> _What you should do_
Each line below either holds the string "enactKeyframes" or doesn't. Count those that do and give only the number.

> _Information provided_
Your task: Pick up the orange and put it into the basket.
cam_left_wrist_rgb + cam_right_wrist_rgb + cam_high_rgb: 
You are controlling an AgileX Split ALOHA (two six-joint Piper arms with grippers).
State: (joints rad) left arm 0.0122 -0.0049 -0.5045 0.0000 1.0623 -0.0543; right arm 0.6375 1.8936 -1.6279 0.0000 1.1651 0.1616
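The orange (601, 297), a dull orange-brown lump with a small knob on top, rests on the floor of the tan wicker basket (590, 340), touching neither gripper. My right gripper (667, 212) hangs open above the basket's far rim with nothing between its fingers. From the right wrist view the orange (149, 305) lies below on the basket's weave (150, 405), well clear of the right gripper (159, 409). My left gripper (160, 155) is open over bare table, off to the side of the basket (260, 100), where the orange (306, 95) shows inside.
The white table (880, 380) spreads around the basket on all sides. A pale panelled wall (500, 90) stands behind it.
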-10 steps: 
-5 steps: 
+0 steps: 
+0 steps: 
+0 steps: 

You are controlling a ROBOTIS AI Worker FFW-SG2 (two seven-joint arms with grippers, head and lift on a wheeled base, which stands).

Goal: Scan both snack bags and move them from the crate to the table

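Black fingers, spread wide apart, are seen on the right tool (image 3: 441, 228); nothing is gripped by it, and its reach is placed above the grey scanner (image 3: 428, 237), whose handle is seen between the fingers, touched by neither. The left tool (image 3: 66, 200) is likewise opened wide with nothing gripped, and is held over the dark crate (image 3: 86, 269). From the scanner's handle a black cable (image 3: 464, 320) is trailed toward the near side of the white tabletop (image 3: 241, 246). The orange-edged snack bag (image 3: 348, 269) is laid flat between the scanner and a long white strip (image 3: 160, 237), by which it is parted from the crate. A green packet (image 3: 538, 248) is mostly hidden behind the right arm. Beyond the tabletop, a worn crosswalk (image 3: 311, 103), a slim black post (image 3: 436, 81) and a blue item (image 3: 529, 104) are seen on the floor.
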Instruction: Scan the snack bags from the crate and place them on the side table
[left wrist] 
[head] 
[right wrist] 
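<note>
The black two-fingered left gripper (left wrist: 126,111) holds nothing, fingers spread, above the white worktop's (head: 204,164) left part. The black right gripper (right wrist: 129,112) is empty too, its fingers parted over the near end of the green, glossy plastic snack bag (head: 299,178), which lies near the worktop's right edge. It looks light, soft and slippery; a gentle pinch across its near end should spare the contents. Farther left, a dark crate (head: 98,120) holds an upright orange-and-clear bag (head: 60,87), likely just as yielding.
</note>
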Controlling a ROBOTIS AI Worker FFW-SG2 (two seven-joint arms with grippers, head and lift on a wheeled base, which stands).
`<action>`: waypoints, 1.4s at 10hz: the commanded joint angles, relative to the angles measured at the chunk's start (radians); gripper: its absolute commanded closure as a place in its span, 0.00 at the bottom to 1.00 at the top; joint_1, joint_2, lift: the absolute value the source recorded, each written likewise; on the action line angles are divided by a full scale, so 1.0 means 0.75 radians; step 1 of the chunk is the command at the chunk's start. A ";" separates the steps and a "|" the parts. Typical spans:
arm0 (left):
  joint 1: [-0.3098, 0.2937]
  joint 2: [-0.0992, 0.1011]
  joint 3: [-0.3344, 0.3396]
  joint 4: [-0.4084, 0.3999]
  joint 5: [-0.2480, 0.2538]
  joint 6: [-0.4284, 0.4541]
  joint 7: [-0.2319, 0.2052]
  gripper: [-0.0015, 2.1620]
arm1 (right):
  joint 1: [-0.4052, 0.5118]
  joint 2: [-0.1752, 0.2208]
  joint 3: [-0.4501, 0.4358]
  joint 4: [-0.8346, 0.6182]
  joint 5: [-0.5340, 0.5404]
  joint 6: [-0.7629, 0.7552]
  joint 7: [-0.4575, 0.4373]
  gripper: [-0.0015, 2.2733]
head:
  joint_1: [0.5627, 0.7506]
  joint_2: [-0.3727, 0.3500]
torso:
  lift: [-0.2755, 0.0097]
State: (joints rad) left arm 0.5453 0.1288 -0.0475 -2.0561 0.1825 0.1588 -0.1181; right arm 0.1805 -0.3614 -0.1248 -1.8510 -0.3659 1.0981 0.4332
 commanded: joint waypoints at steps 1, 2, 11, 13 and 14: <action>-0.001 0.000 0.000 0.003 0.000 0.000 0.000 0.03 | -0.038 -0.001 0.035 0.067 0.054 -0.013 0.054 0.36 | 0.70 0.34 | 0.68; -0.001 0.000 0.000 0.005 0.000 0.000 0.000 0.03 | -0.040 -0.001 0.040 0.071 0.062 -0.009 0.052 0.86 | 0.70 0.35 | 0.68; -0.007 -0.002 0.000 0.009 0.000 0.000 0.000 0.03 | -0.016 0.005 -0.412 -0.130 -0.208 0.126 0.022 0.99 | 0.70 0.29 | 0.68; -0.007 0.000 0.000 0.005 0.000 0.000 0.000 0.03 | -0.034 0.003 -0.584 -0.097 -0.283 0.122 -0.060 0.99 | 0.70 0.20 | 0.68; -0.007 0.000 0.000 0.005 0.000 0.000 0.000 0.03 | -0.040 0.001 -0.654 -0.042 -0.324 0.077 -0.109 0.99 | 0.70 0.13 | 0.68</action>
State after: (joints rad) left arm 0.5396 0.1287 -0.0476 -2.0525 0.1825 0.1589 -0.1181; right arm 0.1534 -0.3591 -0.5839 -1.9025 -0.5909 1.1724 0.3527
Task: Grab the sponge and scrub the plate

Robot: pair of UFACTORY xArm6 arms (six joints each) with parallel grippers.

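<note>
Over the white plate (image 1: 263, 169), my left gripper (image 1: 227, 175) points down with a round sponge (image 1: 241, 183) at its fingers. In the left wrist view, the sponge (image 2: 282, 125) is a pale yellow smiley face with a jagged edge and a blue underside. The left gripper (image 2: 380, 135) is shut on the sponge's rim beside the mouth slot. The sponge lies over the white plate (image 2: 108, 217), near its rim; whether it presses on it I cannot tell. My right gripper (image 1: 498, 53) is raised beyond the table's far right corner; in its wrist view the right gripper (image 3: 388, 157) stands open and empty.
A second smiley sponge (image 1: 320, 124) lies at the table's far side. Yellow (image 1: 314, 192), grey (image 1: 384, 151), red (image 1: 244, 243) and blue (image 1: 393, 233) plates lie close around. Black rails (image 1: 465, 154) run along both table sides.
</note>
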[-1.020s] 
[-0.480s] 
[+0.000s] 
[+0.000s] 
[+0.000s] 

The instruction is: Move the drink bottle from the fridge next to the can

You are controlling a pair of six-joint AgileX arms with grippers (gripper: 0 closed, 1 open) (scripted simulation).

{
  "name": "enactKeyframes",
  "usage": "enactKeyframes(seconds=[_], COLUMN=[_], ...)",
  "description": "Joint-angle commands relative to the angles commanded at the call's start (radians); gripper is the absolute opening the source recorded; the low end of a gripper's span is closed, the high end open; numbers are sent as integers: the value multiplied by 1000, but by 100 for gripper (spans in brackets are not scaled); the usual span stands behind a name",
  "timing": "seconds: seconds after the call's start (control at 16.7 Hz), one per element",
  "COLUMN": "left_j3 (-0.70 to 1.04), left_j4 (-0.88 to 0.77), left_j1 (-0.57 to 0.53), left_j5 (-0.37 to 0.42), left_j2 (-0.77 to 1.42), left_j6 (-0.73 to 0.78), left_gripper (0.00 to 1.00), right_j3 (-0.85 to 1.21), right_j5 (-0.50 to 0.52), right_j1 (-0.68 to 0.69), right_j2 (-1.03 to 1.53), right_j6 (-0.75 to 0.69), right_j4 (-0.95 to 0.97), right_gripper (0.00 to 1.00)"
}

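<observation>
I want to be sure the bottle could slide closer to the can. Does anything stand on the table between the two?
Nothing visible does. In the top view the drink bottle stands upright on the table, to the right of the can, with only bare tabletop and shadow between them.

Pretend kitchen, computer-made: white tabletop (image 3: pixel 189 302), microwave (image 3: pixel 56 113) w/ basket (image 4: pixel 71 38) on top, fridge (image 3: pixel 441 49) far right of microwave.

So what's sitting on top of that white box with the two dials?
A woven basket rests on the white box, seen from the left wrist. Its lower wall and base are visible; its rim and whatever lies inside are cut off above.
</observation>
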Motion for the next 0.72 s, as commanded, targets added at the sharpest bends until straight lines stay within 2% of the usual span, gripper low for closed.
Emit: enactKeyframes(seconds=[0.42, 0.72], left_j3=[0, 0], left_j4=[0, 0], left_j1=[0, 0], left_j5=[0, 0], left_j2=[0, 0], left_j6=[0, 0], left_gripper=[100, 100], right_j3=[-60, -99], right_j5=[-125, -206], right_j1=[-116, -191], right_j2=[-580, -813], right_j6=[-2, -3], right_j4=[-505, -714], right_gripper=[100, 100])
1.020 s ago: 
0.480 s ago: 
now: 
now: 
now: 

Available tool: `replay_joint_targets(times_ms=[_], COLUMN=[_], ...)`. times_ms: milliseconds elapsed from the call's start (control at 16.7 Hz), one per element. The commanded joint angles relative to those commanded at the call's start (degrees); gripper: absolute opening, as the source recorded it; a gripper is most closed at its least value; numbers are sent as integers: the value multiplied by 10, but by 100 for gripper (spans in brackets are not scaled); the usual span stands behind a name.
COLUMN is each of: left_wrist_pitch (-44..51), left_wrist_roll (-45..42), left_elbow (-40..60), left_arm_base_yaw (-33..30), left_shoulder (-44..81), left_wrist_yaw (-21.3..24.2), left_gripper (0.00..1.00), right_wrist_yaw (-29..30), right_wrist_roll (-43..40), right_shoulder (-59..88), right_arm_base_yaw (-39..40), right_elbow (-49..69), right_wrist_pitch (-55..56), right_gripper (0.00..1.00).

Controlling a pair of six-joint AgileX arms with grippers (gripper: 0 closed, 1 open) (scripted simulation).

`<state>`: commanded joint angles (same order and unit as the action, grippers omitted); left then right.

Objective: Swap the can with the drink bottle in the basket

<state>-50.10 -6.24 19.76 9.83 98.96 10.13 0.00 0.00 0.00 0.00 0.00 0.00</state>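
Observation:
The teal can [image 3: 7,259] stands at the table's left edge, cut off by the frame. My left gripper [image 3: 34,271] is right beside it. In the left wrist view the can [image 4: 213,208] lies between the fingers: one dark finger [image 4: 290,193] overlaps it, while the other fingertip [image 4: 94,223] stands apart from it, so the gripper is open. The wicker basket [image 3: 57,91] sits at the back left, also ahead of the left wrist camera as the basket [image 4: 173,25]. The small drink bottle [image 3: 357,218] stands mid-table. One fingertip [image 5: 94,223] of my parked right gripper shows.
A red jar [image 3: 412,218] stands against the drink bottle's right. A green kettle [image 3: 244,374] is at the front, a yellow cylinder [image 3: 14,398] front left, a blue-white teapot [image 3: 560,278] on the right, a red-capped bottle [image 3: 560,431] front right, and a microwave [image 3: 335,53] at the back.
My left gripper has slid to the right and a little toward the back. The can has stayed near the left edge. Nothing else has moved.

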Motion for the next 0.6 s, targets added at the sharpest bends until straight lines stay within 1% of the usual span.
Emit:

> _Exercise solution_
3